Nick looked back at him, confusion written across his face. ‘No, Jake. Not allowed,’ he said, reciting Jake’s mantra.

‘Not if we want the light on tonight,’ said Jake wearily. ‘If the meter runs out . . .’

‘If the meter runs out, we sit in the dark,’ quoted Nick, pleased with his memory skills.

Jake depressed the toaster handle. ‘So why is the TV on standby?’

Nick’s eyes darted around briefly before he lowered them in shame. ‘I just turned it on for a minute, Jake.’ He looked up, a smile lighting his face. ‘
Shaun the Sheep
was on.’

‘How old are you, Nick?’ His younger brother concentrated hard on the question. Before he could attempt an answer, Jake relented. ‘You’re nearly twenty.’

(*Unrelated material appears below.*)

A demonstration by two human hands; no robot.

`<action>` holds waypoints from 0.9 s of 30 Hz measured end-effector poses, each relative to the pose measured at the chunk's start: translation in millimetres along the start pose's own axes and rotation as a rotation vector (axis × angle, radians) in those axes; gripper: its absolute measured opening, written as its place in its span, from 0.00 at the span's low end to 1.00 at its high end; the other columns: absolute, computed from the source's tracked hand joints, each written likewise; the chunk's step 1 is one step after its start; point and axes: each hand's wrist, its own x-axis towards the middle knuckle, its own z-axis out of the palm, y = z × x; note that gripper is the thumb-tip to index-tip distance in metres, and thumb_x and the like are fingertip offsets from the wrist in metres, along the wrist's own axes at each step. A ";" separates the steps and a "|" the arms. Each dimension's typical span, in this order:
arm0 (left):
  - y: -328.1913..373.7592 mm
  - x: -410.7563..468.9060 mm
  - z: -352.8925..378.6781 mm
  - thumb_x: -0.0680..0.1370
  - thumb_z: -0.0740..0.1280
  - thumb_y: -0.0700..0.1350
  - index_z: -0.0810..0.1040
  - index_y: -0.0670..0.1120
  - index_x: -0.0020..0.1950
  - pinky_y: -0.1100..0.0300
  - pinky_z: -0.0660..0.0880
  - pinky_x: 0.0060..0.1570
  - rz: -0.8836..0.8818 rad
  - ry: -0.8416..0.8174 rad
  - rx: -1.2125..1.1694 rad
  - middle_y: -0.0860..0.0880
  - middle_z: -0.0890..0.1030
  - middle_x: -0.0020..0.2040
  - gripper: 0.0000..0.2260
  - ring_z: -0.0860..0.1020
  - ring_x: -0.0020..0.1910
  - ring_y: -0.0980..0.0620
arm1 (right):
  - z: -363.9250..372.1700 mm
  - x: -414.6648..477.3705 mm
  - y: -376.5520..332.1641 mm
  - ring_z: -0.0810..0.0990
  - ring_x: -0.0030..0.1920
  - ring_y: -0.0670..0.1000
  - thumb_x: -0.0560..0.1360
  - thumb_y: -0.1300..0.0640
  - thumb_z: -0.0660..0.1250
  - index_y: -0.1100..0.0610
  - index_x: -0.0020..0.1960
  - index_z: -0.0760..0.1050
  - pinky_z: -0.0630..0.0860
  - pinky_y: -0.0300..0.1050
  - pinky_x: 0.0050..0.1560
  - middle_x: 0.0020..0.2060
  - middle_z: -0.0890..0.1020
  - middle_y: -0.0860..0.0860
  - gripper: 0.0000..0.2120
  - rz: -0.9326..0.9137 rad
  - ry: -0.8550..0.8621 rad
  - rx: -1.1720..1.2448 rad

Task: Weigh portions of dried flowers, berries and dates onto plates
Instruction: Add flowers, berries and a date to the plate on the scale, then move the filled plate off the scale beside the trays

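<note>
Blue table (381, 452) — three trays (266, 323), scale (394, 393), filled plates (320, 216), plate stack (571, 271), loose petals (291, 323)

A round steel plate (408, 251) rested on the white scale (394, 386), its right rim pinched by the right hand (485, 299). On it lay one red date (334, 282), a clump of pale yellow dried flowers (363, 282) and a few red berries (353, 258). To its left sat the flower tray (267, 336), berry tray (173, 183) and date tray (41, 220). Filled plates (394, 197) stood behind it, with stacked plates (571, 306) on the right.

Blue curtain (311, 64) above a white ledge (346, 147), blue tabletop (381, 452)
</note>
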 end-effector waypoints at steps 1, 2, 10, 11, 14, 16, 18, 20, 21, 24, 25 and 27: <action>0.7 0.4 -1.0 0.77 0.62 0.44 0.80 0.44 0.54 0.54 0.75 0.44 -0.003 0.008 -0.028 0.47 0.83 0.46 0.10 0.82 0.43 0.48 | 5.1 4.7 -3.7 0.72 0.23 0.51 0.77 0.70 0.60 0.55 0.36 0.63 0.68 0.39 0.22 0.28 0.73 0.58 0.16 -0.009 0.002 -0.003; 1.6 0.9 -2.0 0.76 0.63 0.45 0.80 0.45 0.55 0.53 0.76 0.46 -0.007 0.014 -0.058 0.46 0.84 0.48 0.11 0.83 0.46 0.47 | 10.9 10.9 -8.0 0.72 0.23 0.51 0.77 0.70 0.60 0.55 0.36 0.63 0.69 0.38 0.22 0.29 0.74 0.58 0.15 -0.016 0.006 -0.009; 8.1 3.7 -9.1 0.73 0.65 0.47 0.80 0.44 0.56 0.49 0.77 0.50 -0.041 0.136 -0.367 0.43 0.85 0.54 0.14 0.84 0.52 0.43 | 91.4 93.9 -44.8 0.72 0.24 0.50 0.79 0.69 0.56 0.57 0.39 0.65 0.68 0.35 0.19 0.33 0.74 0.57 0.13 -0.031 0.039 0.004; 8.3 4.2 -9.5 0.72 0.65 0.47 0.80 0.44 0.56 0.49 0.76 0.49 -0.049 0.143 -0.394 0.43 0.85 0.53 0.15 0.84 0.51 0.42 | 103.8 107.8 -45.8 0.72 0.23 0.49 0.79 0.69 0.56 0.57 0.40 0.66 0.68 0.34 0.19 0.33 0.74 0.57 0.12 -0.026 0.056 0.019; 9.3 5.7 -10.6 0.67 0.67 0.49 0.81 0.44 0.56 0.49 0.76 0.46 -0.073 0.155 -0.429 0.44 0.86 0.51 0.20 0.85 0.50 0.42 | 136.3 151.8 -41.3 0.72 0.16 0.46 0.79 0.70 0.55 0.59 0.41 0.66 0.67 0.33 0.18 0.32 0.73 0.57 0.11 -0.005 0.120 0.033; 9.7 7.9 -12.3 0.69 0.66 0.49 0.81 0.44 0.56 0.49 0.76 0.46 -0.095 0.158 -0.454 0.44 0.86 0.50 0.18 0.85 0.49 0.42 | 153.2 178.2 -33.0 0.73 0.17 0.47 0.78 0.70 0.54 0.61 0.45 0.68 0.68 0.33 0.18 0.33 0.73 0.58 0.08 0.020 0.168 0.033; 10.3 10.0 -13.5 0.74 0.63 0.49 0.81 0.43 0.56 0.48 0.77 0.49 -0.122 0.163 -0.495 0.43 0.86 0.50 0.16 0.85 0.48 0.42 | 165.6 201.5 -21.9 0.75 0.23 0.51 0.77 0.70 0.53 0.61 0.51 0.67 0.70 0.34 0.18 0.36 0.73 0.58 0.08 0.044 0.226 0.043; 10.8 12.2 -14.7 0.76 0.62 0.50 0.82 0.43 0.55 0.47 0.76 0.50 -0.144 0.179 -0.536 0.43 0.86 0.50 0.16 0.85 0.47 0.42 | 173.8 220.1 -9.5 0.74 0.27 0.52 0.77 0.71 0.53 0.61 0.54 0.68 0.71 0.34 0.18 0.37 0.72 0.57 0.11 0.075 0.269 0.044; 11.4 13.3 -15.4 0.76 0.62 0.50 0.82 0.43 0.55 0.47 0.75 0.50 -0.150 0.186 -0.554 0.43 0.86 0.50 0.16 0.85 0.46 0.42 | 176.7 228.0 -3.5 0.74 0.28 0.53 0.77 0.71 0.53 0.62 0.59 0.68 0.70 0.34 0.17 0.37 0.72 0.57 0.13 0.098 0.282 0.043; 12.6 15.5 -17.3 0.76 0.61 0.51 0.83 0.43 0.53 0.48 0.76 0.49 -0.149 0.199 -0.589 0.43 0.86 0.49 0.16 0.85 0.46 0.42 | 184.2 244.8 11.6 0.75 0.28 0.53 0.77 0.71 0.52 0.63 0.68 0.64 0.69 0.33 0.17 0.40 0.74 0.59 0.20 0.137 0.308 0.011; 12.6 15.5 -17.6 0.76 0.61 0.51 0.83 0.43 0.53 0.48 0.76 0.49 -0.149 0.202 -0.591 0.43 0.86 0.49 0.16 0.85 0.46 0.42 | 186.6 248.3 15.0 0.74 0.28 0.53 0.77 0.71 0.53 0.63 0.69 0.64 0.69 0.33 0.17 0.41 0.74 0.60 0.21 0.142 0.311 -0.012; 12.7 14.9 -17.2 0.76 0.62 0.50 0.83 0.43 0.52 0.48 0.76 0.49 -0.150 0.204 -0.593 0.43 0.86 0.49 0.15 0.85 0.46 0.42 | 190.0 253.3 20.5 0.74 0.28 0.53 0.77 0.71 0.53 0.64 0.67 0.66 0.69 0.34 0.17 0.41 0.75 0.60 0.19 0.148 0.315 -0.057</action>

Nick’s face lit up. ‘Is it my birthday soon?’

Jake closed his exhausted eyes. ‘Not for three months, Nick.’

‘Three months isn’t nearly.’

‘It’s nearer twenty than nineteen.’

‘Good, because I know what I want for my birthday,’ said Nick. ‘An iPad.’

‘You’ll be lucky.’

‘What?’

‘I said, the best-laid plans of mice and men . . .’

‘The what?’

Jake trudged over to the TV and switched it off at the plug to save power. ‘
Of Mice and Men
. It’s a book I studied at school.’

‘What about it?’

Jake met Nick’s eyes but decided against further explanation. It would only lead to more questions. ‘Nothing.’ He spooned hot beans over the dry toast and placed a plate on Nick’s lap. ‘Brunch is served.’

Nick took up his knife and fork to tuck in, then hesitated. ‘I’ve got more than you.’

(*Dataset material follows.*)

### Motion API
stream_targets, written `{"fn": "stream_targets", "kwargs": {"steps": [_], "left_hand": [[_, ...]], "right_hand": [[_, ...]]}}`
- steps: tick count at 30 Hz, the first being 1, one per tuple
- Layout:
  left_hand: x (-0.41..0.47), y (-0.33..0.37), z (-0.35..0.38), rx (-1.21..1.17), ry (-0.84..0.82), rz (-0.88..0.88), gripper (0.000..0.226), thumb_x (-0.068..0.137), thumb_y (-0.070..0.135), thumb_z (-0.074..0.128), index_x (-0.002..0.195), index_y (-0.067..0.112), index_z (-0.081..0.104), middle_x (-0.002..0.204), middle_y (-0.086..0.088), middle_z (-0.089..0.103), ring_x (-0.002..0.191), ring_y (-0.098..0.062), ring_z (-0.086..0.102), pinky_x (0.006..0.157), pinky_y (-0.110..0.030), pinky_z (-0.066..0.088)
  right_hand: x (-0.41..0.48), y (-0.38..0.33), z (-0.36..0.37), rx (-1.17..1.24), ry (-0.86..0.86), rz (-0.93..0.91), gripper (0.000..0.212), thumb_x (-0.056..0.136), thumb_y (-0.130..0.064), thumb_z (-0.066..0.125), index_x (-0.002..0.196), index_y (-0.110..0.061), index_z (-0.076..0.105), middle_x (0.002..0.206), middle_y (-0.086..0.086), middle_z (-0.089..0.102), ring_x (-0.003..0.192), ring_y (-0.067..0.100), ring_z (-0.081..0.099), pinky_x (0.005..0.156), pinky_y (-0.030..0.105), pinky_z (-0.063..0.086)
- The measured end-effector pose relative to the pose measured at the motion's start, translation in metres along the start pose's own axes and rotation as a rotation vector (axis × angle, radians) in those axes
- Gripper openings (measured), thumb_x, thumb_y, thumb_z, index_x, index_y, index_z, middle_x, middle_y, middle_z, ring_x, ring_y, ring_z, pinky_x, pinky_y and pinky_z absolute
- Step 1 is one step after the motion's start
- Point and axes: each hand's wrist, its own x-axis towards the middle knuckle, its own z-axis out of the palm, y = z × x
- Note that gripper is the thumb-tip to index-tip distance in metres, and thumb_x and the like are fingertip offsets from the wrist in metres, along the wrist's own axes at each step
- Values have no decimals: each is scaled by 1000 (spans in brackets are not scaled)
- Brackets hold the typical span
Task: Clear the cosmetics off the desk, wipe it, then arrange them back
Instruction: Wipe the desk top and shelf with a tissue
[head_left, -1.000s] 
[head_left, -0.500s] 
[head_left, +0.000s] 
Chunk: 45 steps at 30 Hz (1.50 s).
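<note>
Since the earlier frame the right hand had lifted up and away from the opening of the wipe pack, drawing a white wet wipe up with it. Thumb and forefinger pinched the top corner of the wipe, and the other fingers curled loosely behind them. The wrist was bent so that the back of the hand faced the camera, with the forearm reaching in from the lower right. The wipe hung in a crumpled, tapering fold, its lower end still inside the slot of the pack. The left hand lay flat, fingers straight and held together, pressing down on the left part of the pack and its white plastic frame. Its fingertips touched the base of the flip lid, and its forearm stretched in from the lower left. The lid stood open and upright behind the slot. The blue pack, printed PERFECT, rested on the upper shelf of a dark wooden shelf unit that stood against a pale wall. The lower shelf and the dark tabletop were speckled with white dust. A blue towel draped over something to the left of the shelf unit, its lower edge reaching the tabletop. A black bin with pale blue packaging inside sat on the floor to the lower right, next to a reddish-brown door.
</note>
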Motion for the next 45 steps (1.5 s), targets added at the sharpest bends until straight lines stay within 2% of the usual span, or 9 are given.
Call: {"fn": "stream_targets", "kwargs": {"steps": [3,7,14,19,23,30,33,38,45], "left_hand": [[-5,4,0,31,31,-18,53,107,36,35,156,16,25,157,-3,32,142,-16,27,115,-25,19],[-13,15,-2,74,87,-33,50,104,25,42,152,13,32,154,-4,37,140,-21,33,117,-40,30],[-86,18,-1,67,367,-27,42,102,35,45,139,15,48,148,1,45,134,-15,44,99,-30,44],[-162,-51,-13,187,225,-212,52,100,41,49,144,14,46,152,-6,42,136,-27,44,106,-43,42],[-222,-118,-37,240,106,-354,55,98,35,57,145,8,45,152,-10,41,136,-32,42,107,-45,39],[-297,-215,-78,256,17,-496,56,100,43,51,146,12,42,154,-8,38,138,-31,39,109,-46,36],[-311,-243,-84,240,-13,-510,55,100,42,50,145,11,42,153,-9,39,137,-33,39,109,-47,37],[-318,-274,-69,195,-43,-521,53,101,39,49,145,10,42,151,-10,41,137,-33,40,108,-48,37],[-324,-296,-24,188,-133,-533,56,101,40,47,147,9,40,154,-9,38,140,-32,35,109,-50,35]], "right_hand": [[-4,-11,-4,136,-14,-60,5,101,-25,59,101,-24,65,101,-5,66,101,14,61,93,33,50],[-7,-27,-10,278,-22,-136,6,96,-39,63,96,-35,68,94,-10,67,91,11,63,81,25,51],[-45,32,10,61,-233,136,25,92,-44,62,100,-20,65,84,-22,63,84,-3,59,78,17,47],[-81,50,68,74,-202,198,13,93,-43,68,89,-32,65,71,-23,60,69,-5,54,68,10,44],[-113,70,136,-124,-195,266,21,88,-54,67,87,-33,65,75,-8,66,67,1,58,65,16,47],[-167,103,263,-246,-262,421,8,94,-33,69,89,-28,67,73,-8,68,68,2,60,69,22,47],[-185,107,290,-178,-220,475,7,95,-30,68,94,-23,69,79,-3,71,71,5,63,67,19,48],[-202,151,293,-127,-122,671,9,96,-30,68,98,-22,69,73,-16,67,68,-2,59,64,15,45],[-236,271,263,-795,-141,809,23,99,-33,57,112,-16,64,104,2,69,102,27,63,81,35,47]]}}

‘I can nick some peanuts at work.’ Jake cut a corner off his unbuttered toast, then laid it on the plate uneaten to watch Nick shovelling his food down like it was a race.

‘I like your new job,’ grinned Nick, bean skins on his teeth. Jake’s smile disappeared. ‘People were nice to me.’

‘It was a bad idea.’

‘I liked Max. He was nice.’

‘Was he?’ said Jake, glaring at his brother.

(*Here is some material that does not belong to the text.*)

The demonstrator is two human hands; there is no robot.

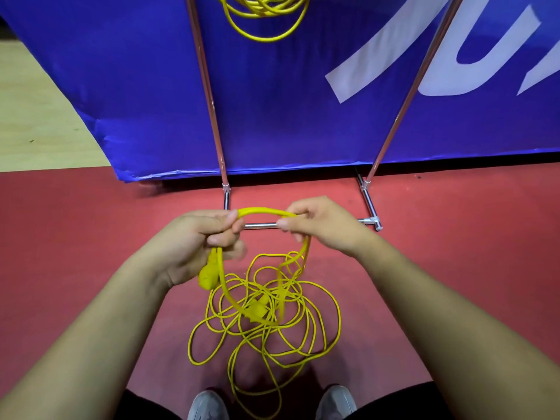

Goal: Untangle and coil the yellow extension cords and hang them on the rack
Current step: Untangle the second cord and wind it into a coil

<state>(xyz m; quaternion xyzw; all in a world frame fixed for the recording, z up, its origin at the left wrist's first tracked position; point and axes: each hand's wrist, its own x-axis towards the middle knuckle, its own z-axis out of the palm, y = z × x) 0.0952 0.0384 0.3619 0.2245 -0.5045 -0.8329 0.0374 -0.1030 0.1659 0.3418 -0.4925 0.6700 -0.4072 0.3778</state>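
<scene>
- Hanging on the rack (209, 95), one coil (263, 14) is done.
- Your left grip (197, 241) and right grip (321, 225) clamp the second cord (260, 211), mostly tangled on the floor (91, 237).

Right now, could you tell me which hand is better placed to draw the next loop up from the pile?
Probably the right hand: the cord runs from it down to the pile, while the left hand grips it by the plug.
</scene>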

‘Yeah, he . . .’ Nick stopped and pursed his lips.

‘He what?’ said Jake.

‘He was nice,’ said Nick, clearly pleased with his clever answer. He paused, composing his next utterance, but Jake was way ahead of him.

‘The answer’s no, Nick.’

‘No what?’

‘You’re not going with me to the bar again.’

‘Why not?’

‘You’re just not. You stay here.’

Nick returned to his eating, sulky. He finished his plateful before eyeing Jake’s untouched meal. Jake saw him looking and pushed his plate across the table. Nick gathered it in and began devouring the untouched food with gusto.

‘You gonna lock me in again?’ Jake didn’t reply, an answer in itself. ‘What if there’s a fire?’

‘There won’t be.’

‘But what if there is?’

Jake blew out his cheeks, coming to a decision. ‘Okay, I won’t lock you in if you promise not to go out.’

‘Why would I go out?’ said Nick. ‘I got no money.’

Jake considered. He walked to the kitchenette and picked out the
50
p coin from the scraps of change. ‘For the meter. Watch some cartoons. Don’t light any matches. I won’t be too late.’

‘Can we have beans again for tea?’ grinned Nick.

‘Did you hear me, Nick?’ Jake’s eyes burned into his brother’s cherubic face. ‘Do
not
go out. Promise?’

‘I promise.’

Jake trotted down the eleven flights of crumbling concrete steps and out on to the busy road. The morning sky had darkened since his shopping trip to Lidl.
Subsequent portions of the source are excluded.